Ventricular Refractory Periods in Relation to Rate and Test-Site VT Intervals in Anesthetized and Conscious Dogs: A Canine Model for Conscious State Measurements

Abstract

The functional relationship of ventricular effective refractory period (ERP) with basic cycle length (BCL) of stimulated ventricular depolarization and VT intervals of test-site unipolar ventricular electrograms were studied in five conscious and eight anesthetized (sodium pentobarbital, 30 mg/kg) open-chested dogs. The range of BCLs studied was 300 to 1000 ms, achieved through ventricular stimulation following chemically-induced complete AV block. In the conscious animal model developed for this study, two-to-four ventricular electrode leads were exteriorized and the ventricular rate was maintained by an implanted programmable VVI pacemaker. In all animals studied, the BCL-ERP relation was closely represented by the empirical equation ERP = A-B.Exp(-k.BCL), and the VT-ERP relation over the same range of BCLs was linear: ERP = C + D.VT. The correlation coefficients were in the range of 0.991 to 0.999. The mean values of the parameters in the above equations determined by the appropriate non-linear or linear regression analysis showed significant differences between the two groups of animals studied.
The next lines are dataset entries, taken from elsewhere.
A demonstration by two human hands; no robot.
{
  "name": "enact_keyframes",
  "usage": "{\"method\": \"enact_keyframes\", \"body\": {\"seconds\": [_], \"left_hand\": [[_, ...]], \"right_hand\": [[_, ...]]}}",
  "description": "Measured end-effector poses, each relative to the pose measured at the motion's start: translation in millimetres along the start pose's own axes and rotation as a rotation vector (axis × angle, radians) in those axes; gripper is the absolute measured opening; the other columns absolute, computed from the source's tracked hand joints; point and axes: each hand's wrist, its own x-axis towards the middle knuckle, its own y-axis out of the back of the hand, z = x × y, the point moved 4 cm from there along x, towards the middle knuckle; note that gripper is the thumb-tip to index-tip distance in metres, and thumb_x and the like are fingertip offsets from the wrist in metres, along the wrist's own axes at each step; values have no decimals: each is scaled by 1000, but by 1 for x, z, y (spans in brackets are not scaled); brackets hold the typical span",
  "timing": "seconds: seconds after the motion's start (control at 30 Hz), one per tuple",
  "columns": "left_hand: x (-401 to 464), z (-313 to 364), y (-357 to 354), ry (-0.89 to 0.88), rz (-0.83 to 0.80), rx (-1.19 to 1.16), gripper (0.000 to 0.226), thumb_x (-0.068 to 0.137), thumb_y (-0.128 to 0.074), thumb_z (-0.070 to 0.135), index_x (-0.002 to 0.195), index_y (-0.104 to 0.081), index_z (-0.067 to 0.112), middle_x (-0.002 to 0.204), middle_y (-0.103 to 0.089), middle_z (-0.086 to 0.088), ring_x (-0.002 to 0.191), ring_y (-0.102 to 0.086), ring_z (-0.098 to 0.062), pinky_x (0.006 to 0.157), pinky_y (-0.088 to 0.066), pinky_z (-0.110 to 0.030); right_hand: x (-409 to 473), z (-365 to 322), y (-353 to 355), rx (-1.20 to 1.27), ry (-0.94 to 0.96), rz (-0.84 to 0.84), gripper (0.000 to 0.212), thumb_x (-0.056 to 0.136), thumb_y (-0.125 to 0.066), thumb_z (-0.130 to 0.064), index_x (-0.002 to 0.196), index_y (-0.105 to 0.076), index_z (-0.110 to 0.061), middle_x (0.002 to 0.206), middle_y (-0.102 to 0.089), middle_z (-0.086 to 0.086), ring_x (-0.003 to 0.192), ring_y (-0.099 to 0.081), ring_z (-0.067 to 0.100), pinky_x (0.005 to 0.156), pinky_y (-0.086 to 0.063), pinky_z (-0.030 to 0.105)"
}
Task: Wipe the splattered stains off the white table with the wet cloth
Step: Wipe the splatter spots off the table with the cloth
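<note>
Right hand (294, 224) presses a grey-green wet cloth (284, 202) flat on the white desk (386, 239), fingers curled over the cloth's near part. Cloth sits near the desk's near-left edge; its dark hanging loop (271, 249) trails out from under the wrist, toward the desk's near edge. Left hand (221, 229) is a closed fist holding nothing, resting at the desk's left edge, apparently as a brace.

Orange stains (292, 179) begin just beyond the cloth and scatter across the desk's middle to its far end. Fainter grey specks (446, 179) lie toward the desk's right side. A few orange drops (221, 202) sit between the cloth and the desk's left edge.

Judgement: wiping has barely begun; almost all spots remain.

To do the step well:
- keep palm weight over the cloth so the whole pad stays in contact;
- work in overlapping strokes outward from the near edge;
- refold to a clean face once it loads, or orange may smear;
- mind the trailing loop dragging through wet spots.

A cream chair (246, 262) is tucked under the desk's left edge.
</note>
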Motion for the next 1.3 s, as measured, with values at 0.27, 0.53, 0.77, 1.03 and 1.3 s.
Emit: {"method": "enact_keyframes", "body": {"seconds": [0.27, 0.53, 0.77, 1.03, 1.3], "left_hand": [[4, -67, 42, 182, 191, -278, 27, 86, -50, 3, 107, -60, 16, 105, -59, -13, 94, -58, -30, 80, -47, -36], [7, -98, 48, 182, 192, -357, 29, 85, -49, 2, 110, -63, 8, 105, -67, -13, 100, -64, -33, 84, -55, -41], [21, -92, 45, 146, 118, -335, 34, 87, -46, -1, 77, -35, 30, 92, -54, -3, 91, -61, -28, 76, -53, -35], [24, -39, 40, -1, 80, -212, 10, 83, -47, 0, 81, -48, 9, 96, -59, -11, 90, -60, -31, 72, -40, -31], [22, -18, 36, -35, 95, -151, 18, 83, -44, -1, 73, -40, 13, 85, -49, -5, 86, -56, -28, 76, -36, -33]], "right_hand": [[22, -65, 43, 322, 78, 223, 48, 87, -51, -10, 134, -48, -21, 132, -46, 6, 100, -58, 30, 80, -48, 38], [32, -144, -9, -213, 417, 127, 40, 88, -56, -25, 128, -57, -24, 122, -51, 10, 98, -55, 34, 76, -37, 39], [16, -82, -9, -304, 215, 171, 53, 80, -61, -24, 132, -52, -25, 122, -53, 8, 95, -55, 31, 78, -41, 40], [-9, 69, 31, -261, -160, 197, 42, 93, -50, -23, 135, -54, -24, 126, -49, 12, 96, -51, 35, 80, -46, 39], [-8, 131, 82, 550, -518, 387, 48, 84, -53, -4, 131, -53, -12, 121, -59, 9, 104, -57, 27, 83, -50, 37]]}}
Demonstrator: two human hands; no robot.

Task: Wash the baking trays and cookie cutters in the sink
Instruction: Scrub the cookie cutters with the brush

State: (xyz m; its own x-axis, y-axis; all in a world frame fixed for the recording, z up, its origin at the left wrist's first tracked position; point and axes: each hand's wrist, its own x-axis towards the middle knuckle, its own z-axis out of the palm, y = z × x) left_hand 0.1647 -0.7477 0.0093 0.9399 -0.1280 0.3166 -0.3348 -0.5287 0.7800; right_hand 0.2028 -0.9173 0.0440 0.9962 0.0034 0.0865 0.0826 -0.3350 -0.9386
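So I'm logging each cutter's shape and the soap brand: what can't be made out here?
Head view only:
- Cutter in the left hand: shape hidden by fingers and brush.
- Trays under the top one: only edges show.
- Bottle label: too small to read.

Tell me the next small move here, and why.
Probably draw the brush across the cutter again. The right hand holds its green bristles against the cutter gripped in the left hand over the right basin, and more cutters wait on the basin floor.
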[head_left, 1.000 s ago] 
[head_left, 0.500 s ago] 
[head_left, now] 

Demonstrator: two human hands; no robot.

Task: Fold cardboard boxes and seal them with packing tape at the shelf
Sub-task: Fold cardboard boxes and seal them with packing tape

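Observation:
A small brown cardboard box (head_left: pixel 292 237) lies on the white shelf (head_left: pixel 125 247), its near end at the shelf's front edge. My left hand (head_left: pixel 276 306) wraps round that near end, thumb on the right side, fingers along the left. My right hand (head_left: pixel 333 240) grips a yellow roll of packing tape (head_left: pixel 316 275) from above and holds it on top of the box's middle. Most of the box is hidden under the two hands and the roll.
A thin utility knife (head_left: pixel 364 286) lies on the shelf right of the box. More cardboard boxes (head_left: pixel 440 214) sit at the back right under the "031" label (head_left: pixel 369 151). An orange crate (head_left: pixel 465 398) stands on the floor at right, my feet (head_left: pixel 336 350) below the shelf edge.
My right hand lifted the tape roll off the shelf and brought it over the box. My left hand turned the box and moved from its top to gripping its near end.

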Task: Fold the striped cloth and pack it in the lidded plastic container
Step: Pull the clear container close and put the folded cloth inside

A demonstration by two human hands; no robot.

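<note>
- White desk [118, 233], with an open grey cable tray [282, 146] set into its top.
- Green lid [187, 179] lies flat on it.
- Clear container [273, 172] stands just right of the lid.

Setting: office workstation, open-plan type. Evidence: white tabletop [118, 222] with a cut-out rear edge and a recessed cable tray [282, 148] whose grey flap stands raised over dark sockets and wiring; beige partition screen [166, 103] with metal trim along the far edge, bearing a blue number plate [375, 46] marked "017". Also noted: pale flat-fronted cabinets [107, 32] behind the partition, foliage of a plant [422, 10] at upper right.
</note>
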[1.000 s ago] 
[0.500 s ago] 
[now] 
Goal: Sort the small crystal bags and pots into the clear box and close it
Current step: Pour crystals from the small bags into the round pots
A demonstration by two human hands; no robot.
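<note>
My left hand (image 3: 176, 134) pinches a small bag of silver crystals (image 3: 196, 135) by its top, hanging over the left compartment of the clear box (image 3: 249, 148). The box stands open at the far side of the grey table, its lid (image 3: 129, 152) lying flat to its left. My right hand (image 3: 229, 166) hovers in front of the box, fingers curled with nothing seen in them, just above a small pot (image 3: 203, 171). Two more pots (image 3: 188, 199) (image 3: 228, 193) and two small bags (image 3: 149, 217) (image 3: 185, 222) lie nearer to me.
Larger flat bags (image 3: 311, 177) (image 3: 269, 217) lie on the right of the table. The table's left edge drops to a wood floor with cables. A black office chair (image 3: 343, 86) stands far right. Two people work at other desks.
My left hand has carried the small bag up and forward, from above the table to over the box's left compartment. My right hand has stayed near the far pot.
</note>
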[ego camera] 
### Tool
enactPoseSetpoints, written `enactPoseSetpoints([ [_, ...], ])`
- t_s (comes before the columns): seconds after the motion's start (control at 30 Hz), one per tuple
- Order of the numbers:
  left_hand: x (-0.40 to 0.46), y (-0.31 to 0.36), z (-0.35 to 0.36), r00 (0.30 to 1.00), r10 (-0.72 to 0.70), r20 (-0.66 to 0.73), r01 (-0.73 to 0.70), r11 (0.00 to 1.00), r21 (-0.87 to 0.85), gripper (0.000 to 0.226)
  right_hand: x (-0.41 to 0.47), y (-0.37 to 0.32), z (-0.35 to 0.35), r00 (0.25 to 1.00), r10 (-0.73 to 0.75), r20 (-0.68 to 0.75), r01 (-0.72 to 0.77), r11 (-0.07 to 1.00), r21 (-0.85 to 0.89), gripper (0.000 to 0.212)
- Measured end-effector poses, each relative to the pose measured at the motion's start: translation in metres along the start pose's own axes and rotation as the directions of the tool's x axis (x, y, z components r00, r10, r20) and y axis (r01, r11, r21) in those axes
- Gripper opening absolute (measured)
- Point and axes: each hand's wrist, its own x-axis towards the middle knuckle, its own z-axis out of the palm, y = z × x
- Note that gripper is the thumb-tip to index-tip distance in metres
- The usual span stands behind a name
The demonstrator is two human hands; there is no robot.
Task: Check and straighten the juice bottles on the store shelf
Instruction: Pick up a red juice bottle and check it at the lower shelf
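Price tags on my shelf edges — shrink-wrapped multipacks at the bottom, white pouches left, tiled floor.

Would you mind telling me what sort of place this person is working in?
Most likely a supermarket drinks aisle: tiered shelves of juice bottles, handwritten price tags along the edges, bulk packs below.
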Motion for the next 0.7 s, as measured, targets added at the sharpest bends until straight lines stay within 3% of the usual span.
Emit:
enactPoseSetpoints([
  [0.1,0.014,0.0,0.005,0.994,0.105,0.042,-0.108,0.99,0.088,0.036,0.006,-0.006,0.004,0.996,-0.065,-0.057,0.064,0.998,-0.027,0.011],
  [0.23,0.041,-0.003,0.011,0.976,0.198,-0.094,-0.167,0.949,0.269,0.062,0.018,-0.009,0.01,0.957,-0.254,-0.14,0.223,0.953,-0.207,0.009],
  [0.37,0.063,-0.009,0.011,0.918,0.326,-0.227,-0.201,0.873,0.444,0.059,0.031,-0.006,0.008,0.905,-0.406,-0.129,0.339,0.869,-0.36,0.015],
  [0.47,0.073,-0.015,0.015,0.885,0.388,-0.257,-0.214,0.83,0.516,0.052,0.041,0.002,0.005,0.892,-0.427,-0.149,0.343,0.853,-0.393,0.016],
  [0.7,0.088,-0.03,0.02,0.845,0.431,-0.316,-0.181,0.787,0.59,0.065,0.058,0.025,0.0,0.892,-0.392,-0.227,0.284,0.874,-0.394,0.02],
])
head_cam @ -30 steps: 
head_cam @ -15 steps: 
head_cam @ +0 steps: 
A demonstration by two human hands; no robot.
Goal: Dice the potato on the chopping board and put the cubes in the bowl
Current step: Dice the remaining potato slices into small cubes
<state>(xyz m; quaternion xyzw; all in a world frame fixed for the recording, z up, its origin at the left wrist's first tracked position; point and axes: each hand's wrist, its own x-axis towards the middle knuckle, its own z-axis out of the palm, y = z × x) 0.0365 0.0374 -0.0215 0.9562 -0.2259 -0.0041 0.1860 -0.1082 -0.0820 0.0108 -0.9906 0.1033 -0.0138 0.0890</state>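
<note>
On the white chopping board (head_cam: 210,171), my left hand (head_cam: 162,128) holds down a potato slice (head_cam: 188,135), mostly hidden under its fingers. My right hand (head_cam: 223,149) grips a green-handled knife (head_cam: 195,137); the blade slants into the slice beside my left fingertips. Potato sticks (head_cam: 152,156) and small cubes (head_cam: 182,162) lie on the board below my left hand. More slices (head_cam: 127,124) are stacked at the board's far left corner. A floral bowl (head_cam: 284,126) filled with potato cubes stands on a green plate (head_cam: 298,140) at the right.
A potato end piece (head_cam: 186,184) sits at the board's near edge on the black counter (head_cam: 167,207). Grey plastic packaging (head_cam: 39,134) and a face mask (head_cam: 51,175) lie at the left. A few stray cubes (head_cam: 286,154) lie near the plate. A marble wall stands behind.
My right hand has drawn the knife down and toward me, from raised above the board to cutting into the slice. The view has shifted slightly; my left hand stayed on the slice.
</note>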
In three conscious animals a strong linear correlation between the test-site VT intervals and simultaneously measured QT intervals measured from the lead II surface electrogram was demonstrated (r = 0.993 to 0.998). For a fixed site of stimulation, the morphology of ventricular depolarization complexes as well as the corresponding T-waves remained essentially unaltered with BCL for both myocardial and surface electrograms. The possible applications of developed canine model and the results of the present study include: (1) the study of the rate-dependent effects of cardioactive drugs on ventricular electrophysiology and, (2) the improved design of electronic refractory periods of rate programmable pacemakers.